Balancei negando aquelas acusações, embora elas fossem verdadeiras. Eu realmente me encontrava em outro mundo, procurando em minha mente como fui permitir me aproximar tanto de Victor outra vez.

Não, eu não queria estar sentindo aquela inquietação e odiava ver meu corpo reagindo aos toques de Victor como se eu fosse uma uma bomba prestes a explodir e incendiar tudo.

"Agir como irmã. Você precisa agir como irmã, Sarah" pensei e logo em seguida fui tomada por uma angústia.
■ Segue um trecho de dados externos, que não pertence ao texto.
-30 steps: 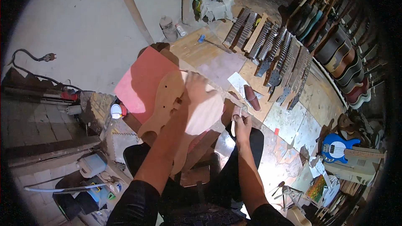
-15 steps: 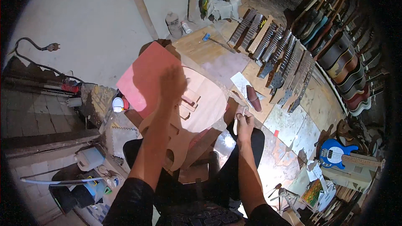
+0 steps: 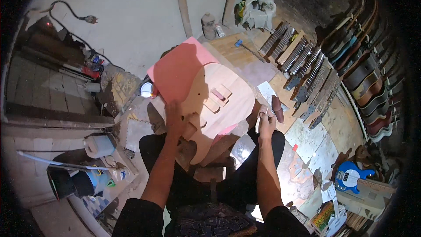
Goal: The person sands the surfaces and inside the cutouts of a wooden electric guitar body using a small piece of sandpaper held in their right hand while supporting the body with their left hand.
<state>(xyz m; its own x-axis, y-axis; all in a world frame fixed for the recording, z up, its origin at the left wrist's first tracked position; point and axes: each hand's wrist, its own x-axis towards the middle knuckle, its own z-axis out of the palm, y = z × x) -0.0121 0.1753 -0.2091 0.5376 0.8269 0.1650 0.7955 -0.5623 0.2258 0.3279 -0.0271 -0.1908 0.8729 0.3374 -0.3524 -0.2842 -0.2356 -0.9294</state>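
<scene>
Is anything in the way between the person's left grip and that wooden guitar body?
Nothing visible: the left grip is at the wooden guitar body, by its left edge, though contact is unclear. The pink board lies beneath, not between.

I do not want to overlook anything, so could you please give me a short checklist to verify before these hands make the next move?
1. Guitar body lies on the pink board: ok.
2. Left hand presses firmly on the guitar body: cannot tell; it is at the left edge, but pressure does not show.
3. Right hand has its small brown piece gripped: ok, between thumb and fingers.
4. Light is even over the guitar body: not ok; a shadow covers its left side.
5. Cavities are free of dust: cannot tell, too small to see.
6. Power plug is disconnected: ok, its prongs are bare.
</scene>
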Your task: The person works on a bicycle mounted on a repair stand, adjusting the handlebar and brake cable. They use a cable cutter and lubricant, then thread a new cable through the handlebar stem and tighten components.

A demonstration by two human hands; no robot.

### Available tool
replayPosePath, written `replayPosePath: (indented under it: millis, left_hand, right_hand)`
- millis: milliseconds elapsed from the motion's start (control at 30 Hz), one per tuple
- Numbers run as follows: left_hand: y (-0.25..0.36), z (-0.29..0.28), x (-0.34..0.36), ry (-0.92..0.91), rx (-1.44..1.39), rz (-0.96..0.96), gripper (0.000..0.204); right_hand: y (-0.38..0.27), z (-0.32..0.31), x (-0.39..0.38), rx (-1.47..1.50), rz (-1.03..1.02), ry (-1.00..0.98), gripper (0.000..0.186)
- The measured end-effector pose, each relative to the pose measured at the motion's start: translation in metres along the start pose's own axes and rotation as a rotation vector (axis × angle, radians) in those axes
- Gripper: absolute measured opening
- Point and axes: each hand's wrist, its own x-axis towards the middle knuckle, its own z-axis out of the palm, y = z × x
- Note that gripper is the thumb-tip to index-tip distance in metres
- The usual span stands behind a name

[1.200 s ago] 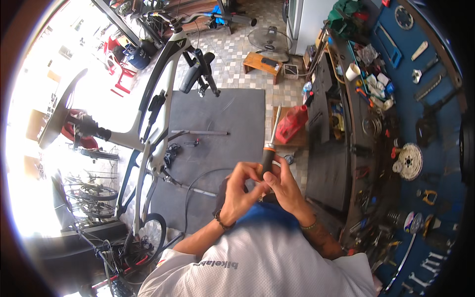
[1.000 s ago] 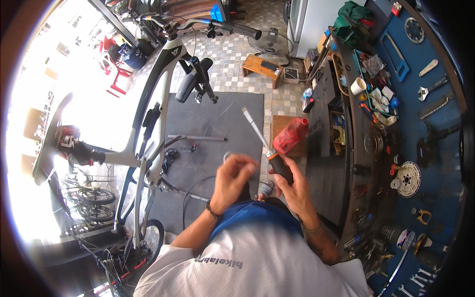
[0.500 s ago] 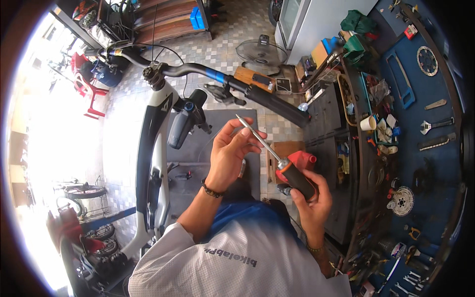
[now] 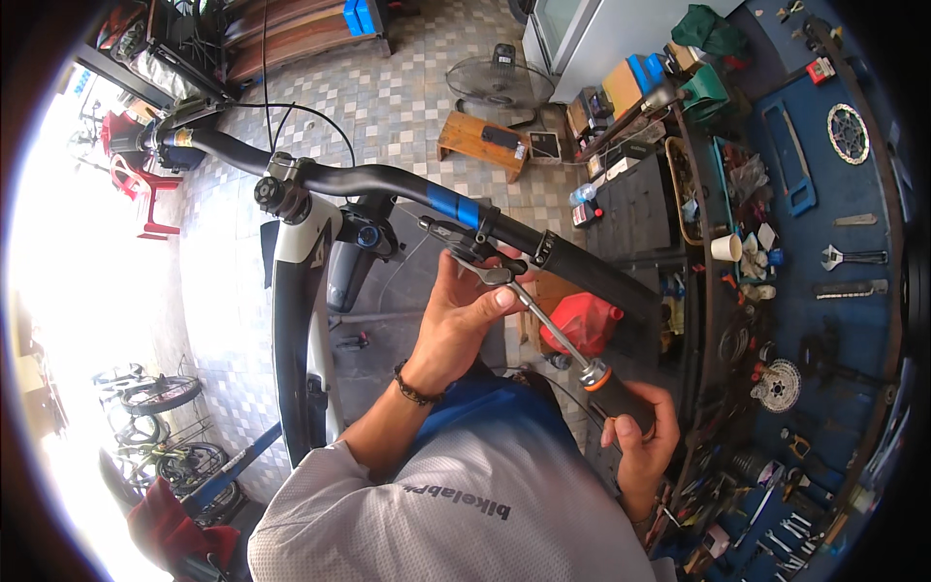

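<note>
My right hand grips the black-and-orange handle of a screwdriver at lower right. Its metal shaft runs up-left to the black lever assembly under the bicycle handlebar, beside the blue-striped section and black grip. My left hand is closed around the underside of that lever assembly, its thumb against the screwdriver's shaft near the tip; the exact contact of the tip is hard to make out. The white-and-black bike frame stands just left of my left hand, with the stem on top.
A red plastic jug sits behind the shaft. A wooden stool and fan stand ahead. A cluttered workbench and blue tool board line the right. A red chair and bicycles are at left.
My left hand has moved from the screwdriver up to the lever assembly. The screwdriver has moved right and down, its shaft now reaching the lever. The handlebar appears nearer.
</note>
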Motion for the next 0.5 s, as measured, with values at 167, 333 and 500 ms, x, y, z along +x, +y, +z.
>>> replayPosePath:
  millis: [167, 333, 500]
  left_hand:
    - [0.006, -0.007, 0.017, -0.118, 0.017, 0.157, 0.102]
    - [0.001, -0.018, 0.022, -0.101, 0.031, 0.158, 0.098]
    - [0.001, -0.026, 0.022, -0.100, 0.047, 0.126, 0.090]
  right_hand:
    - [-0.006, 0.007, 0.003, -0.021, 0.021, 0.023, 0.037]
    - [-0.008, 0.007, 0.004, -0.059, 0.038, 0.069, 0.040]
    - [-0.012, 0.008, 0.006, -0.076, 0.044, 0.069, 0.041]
Meus desejos deviam ser contidos antes que fosse tarde demais.

"Maldito coração" praguejei irritada e em uma oração rápida pedi o auxílio do Senhor.

— Pegou tudo? — questionei ignorando minhas próprias lamúrias internas.

Victor ergueu as sobrancelhas e sorriu, me deixando confusa.

— Foi isso que acabei de te perguntar — informou e eu rapidamente fiz uma checagem rapida, contando as bolsas carregadas por mim e cadeirinha em suas mãos.

— Oh! Creio estar tudo aí — respondi sem graça.

— Vamos entrar. Minha avó já deve ter ouvido o som do motor e...

Como se estivesse prevendo, a porta da frente daquela casinha simples abriu-se revelando a querida Dona Rita. O sorriso dela ao nos ver parados na entrada de sua casa foi de uma orelha a outra e ela logo tratou de se aproximar o mais rápido que suas pernas curtas lhe permitiram.

— Graças a Deus vocês chegaram! Eu já estava preocupada — disse a senhora de um modo dramático.

A doce avó não mudara muito desde quando a vi pela primeira vez no jantar onde fui apresentada a alguns dos familiares de Victor. Ainda permanecia adorável com sua alegria contagiante e o jeito simples de vestir-se, a saber, um coque no centro da cabeça, uma saia longa e os chinelos confortáveis no pé.

A mente foi invadida pelos momentos de conversas entre ela e eu, e inevitavelmente acabei recordando dos inúmeros conselhos recebidos. Como uma mulher sábia e experiente, Rita reconheceu muitos pontos inadequados em um namoro entre duas pessoas que se denominavam cristãs e não se privou de me procurar isoladamente naquele dia a fim de me alertar quanto a intimidade crescente entre seu neto e eu. Se ao menos parte de mim tivesse levado em conta aquelas admoestações, muitas coisas seriam diferentes. No entanto, em minha rebeldia juvenil preferi ignorá-la e atender as vontades da minha carne.

— Passamos por um pequeno engarrafamento, mas nenhum motivo para fazer alardes, vovó — contou Victor e mal terminou de fechar a boca quando foi enlaçado pelos braços gordinhos da senhora.

— Quantas saudades do meu leãozinho. — Ela salpicou beijos nas bochechas do rapaz, obviamente constrangido. Eu não segurei a risada quando ouvi aquele apelido e acabei me divertindo as custas do rapaz.